In 2003, he founded the New Media department at the China Academy of Art, training a generation of artists in his methods of methodical sabotage. But even in this pedagogical role, Zhang remains faithful to his philosophy of productive constraint: he teaches less techniques than strategies of resistance, less knowledge than ways of questioning. His students learn that art is not expression but experimentation, not communication but short-circuit.
Zhang Peili does not free us, he locks us into increasingly sophisticated devices. But in this very confinement, he reveals something essential about our contemporary condition: we are all willing lab rats in the generalized experiment of Chinese modernity. And the worst part is that we ask for more. His works function as consciousness traps, forcing us to recognize our complicity in the systems of control that we denounce.
His latest project, using medical scanners to reproduce his own organs as marble sculptures, literally dissecting himself, pushes the logic to the extreme: the artist becomes literally transparent, his entrails exposed as ultimate ready-mades [4]. It’s magnificent, it’s repugnant, it’s pure Zhang Peili. The digital data of his body is translated into stone, creating what he calls “bones made of stone,” a material tautology that perfectly summarizes his approach: transforming the obvious into enigma, the banal into unsettling strangeness.
Because at the heart of all this conceptual machinery, there is always that sickly child fascinated by medical instruments, turning his traumas into artistic protocols with the rigor of an engineer and the cruelty of a poet. Zhang Peili is perhaps the only contemporary artist who manages to be both clinical and visceral, cerebral and carnal, minimal and baroque. He does not seek to resolve these contradictions but to exacerbate them, creating works that are both scientific experiments and psychological torture sessions.

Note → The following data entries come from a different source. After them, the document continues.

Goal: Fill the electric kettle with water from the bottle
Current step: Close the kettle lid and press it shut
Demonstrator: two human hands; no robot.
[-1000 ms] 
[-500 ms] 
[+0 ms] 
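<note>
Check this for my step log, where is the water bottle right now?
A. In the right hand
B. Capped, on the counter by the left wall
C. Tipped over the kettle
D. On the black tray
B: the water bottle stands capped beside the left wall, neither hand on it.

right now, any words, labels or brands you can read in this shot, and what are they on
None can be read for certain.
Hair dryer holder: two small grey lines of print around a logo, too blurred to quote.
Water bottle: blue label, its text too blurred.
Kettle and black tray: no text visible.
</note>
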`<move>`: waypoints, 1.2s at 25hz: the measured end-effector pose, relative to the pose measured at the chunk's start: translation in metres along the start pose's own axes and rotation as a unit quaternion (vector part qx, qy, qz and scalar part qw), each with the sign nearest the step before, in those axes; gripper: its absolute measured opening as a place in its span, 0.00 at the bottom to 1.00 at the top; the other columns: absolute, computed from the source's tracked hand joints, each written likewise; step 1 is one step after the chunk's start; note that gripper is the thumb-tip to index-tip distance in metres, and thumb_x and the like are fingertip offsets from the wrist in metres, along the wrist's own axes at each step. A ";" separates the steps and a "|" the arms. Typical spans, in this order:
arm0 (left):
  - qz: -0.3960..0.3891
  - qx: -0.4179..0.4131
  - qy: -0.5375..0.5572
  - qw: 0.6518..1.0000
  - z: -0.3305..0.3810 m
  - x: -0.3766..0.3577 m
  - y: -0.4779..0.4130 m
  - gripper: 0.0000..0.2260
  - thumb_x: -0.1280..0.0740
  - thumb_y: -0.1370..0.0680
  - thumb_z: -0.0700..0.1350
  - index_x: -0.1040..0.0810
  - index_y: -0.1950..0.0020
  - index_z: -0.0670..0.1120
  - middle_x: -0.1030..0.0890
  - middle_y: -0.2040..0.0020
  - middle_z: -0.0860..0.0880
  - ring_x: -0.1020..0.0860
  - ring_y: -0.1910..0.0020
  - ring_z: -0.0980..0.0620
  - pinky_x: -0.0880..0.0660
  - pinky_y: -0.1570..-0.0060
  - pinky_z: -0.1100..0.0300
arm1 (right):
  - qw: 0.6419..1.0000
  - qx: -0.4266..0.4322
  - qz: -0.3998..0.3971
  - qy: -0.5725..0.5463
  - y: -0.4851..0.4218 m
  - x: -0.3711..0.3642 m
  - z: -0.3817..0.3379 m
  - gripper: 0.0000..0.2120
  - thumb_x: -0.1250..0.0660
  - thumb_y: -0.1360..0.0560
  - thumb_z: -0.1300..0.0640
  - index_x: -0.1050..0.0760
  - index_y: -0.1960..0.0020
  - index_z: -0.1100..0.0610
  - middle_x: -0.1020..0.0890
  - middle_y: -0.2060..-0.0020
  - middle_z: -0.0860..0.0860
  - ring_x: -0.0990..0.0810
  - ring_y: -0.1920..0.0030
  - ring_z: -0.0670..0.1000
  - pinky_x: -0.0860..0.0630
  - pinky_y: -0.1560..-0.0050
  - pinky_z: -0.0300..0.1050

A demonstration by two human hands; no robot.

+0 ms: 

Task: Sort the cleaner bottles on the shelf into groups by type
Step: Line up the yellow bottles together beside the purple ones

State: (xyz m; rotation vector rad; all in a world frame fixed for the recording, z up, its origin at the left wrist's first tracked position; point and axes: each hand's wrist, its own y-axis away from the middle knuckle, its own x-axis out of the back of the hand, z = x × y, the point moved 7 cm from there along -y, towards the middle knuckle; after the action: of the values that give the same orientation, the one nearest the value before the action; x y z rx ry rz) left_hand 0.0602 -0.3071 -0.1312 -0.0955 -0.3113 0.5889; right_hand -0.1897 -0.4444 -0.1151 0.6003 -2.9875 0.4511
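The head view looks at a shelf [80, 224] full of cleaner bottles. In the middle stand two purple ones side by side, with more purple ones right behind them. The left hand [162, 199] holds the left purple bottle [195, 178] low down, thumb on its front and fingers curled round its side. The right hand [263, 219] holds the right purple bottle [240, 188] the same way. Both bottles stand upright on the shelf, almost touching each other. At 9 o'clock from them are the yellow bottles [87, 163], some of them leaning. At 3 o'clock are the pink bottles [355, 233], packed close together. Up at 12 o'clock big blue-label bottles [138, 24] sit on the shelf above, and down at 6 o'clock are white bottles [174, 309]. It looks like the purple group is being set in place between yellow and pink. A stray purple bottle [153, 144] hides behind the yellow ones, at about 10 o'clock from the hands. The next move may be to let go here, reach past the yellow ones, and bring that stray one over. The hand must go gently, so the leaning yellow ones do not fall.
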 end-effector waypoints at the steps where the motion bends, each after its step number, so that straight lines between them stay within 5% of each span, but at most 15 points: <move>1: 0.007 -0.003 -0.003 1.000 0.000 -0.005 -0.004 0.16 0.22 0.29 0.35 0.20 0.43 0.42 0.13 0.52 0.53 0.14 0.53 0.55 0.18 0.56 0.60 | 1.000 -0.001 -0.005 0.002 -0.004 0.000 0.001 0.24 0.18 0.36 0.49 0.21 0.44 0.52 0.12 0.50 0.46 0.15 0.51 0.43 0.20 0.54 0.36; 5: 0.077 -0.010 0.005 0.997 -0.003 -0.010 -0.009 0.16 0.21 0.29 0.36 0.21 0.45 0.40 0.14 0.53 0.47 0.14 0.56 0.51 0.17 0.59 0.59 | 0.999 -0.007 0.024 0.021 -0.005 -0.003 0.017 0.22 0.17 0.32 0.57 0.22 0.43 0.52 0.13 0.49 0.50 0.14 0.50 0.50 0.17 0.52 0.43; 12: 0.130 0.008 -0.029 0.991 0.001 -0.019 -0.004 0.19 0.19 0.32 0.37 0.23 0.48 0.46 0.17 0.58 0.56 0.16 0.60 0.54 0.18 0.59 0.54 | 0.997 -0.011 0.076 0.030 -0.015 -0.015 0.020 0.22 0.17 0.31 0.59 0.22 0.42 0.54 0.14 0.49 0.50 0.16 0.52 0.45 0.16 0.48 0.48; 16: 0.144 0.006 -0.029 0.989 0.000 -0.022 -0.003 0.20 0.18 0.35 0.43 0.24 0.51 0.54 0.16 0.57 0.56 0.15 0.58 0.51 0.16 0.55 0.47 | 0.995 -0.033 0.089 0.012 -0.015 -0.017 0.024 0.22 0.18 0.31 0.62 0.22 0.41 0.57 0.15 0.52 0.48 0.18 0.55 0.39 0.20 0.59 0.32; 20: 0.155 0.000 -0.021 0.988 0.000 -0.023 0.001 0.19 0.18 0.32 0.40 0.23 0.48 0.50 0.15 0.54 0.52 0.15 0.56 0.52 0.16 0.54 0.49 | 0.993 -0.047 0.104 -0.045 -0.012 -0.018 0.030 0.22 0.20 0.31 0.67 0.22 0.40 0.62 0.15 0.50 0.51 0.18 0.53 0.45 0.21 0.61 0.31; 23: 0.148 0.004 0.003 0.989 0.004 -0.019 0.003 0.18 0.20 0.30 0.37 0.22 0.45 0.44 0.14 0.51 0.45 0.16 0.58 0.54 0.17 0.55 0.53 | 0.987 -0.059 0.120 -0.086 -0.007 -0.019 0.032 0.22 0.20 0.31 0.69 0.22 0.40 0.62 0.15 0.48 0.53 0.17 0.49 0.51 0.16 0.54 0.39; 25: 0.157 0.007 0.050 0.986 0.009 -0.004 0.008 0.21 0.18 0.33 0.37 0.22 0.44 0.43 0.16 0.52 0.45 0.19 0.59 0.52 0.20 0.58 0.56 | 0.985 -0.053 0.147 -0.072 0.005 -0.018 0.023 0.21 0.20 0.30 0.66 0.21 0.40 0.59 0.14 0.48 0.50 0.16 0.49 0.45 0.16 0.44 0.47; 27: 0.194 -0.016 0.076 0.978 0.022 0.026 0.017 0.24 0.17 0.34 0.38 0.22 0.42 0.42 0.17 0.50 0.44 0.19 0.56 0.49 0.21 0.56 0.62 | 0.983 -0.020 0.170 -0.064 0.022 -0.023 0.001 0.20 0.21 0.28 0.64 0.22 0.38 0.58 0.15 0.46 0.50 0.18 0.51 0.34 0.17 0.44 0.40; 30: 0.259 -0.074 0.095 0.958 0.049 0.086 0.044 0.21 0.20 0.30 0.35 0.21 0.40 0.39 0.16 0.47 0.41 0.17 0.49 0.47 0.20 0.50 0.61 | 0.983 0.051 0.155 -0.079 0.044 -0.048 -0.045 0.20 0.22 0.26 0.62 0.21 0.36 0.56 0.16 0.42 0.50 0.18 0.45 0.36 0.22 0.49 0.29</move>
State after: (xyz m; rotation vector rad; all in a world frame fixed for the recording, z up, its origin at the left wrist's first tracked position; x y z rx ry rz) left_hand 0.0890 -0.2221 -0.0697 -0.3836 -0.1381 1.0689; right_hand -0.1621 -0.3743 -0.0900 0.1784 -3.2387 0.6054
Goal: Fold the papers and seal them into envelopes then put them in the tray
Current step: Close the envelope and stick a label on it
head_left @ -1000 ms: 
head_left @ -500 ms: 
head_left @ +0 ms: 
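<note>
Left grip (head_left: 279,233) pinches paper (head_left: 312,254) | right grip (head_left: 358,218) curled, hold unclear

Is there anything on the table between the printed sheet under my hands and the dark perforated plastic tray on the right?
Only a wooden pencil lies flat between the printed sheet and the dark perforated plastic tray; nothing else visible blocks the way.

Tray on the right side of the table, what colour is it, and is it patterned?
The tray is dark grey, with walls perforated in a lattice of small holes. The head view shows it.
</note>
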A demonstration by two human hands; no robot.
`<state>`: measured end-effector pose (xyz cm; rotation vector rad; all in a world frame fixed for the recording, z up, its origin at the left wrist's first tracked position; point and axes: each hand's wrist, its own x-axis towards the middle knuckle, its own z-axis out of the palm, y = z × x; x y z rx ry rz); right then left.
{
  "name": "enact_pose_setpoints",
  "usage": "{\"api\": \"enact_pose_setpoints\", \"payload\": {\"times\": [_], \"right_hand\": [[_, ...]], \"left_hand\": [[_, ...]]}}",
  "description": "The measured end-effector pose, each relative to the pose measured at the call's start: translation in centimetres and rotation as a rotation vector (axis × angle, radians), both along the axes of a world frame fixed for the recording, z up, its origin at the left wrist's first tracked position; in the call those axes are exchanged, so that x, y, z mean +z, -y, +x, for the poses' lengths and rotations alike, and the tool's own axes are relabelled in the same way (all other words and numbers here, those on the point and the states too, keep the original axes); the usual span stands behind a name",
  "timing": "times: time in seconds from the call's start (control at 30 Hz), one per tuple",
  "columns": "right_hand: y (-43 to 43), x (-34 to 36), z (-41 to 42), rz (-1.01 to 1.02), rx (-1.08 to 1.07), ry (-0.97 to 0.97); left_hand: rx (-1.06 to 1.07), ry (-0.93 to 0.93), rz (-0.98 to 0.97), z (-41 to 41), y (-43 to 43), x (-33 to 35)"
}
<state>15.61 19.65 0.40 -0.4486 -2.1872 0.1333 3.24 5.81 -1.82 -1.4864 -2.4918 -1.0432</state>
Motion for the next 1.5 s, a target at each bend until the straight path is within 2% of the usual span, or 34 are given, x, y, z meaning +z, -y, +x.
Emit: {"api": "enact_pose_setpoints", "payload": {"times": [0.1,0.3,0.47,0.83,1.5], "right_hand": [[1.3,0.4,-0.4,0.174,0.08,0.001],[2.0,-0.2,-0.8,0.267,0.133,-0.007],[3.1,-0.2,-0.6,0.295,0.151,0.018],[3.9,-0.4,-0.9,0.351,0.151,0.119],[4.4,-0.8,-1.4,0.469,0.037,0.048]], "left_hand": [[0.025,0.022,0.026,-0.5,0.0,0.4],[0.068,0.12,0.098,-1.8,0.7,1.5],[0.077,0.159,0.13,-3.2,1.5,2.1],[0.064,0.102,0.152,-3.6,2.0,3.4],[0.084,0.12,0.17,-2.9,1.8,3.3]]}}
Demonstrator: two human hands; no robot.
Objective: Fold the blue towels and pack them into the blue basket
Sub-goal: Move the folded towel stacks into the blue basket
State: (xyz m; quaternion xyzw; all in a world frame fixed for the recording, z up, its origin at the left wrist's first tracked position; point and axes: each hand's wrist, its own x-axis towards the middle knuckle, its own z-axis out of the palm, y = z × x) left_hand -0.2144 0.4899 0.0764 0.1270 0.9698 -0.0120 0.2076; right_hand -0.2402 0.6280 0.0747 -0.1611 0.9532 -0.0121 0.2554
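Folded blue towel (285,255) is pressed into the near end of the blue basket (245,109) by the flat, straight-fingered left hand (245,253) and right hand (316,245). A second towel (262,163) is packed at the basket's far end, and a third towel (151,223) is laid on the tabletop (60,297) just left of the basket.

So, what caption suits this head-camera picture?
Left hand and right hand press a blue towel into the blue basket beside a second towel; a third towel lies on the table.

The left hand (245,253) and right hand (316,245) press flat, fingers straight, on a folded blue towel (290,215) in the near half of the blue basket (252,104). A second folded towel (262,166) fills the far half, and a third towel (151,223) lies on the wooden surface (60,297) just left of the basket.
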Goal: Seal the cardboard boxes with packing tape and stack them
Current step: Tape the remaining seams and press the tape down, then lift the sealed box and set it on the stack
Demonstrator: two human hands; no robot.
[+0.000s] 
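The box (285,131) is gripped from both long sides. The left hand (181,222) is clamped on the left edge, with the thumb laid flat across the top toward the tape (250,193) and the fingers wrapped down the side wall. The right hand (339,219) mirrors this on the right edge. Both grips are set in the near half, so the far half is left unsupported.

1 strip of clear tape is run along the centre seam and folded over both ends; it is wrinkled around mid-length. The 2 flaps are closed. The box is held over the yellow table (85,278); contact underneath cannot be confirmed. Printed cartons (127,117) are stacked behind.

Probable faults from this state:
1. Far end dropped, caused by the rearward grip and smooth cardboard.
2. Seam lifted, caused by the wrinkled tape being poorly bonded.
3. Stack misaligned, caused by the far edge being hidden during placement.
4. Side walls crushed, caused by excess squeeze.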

This is why Zhang Peili remains indispensable: he spares us nothing, especially not ourselves. In a world of art obsessed with communication and affect, he persists in creating zones of opacity, short-circuits in the machine of meaning production. He is a terrorist of perception, a bureaucrat of the absurd, a clinician of our collective pathologies. And that’s precisely why we can’t look away. His works act like cognitive viruses, infecting our way of seeing and thinking long after we have left the exhibition space. In the ecosystem of contemporary Chinese art, Zhang Peili occupies the position of the necessary pathogen, the one that prevents the system from closing in on itself.
Zhang Peili’s greatness ultimately lies in this rare ability to transform boredom into revelation, repetition into negative epiphany. He shows us that the most radical art is not the one that shouts the loudest, but the one that knows how to orchestrate silences, blank spaces, dead times. In a world saturated with images and messages, he creates spaces of resistance through slowness, repetition, obstinacy. He is a master of conceptual karate who uses the force of the opponent, our own impatience, our thirst for meaning, against ourselves. And it’s magnificently unbearable.
- Zhang Peili, “由一则新闻想到的……” (From a news item…), unpublished text, 1989, cited in “阿特网” (“Art Network”), 2012.
- Samuel Beckett, L’Innommable, Paris: Éditions de Minuit, 1953.
- Giorgio Agamben, Homo Sacer: Le pouvoir souverain et la vie nue, Paris: Seuil, 1997.
- The Paper, “对话|张培力:用石头制造的骨头诠释了数据和雕塑的转化” (“Dialogue | Zhang Peili: Bones made of stone interpret the transformation of data and sculpture”), 2019.